*Requirement*:
Starting with the line containing "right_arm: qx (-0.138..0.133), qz" and going on through the line containing "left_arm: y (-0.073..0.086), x", return the lines of the data below exactly, and only those.
━━━━
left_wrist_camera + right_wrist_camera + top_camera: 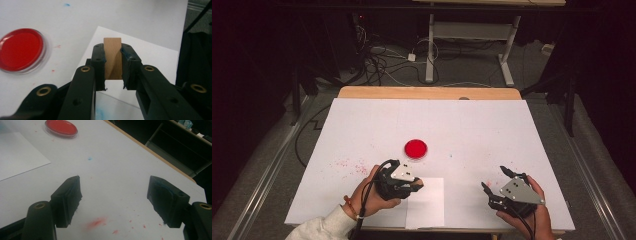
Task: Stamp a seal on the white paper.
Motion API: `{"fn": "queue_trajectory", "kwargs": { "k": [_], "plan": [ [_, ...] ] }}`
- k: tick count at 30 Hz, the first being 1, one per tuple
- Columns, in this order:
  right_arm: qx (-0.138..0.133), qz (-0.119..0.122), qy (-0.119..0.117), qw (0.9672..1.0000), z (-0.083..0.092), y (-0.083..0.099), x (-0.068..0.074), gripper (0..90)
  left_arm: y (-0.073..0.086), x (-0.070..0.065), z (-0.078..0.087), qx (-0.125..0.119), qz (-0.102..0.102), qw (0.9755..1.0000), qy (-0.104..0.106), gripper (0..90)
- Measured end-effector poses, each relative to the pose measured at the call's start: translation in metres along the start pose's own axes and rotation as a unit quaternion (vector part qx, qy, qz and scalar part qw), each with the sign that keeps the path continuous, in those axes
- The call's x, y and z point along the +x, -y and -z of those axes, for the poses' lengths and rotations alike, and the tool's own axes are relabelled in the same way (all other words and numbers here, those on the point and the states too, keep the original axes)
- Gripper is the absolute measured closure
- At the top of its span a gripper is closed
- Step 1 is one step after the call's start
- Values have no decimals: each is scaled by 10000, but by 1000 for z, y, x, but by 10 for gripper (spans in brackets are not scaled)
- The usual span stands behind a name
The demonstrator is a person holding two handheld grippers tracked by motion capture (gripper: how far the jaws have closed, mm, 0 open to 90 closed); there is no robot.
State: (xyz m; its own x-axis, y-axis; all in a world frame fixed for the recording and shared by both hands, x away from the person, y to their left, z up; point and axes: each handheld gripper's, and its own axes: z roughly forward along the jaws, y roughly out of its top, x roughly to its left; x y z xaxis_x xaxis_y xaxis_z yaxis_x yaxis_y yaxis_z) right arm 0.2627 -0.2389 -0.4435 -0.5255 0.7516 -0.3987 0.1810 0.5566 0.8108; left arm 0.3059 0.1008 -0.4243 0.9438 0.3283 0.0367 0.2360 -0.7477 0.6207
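In the high view, the left gripper [412, 184] sits low on the table [492, 125], at about seven o'clock from the table's middle, held in the person's left hand [367, 192] with a pale sleeve [319, 227] behind it. Its jaws pinch a small wooden block [417, 183], whose far end pokes out past the jaw tips. In the left gripper view the wooden block [113, 58] stands upright between the two black pads, both pressed flat on its sides, and the left gripper [113, 67] hangs over a white sheet of paper [155, 55].

That sheet of paper [429, 205] lies at the near edge of the table, at six o'clock, and the block is above its upper left corner. A round dish of red paint [416, 148] rests just beyond the left gripper, at roughly twelve o'clock from it; in the left gripper view the dish of red paint [21, 50] appears at ten o'clock. Small red specks [349, 165] dot the table at nine o'clock from the dish.

The right gripper [497, 185] rests at about four o'clock, well apart from the block, held in the right hand [532, 212]. Its jaws are spread wide with nothing between them; in the right gripper view the right gripper [115, 200] hangs over a red smear [97, 222] on the white surface, with a blue speck [90, 158] farther off.
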Motion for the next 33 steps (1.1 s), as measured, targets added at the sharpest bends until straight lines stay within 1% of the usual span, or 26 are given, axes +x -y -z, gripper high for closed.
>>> {"fn": "queue_trajectory", "kwargs": {
  "k": [3, 8, 9, 12, 13, 17, 21, 24, 27, 30, 33],
  "plan": [
    [-6, 7, -14, 10000, 1, 0, 0, 276, -1, -4, -7, 115, -71, 9999, 85, 738],
    [8, -13, -8, 10000, 3, 2, 0, 276, -1, -10, -19, 268, -163, 9994, 159, 738],
    [-2, -4, 0, 10000, 3, 2, 0, 276, -1, -11, -22, 321, -177, 9991, 207, 738],
    [-8, 26, 3, 10000, 4, 3, -1, 276, 0, -14, -31, 420, -219, 9986, 255, 738],
    [-7, 26, 7, 10000, 4, 3, -1, 276, 0, -14, -32, 460, -268, 9983, 255, 738],
    [-2, -2, 16, 10000, 5, 4, -1, 276, 0, -16, -39, 523, -275, 9979, 279, 738],
    [21, 5, 14, 10000, 5, 4, -1, 275, 2, -17, -47, 643, -308, 9969, 323, 738],
    [27, 16, 16, 10000, 4, 4, -1, 275, 2, -17, -47, 640, -303, 9970, 321, 738],
    [38, 28, -2, 10000, 4, 4, -1, 275, 3, -16, -48, 639, -193, 9971, 367, 738],
    [40, 31, 9, 10000, 4, 4, 0, 275, 1, -16, -48, 708, -212, 9966, 359, 739],
    [35, 23, 9, 10000, 4, 4, -1, 275, 1, -14, -49, 697, -135, 9966, 419, 739]
  ]
}}
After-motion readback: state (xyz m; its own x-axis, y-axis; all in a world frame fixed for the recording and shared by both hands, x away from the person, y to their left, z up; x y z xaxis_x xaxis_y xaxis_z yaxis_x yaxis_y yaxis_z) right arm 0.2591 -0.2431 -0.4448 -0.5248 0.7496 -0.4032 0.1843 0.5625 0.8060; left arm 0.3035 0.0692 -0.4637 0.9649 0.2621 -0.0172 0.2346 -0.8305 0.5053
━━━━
*Exercise solution*:
  right_arm: qx (-0.138..0.133), qz (-0.119..0.122), qy (-0.119..0.117), qw (0.9672..1.0000), z (-0.083..0.092), y (-0.083..0.099), x (-0.068..0.074), gripper (0..90)
  left_arm: y (-0.073..0.086), x (-0.070..0.065), z (-0.078..0.087), qx (-0.125..0.119), qz (-0.102..0.102), qw (0.9755..1.0000), qy (-0.104..0.106), gripper (0..90)

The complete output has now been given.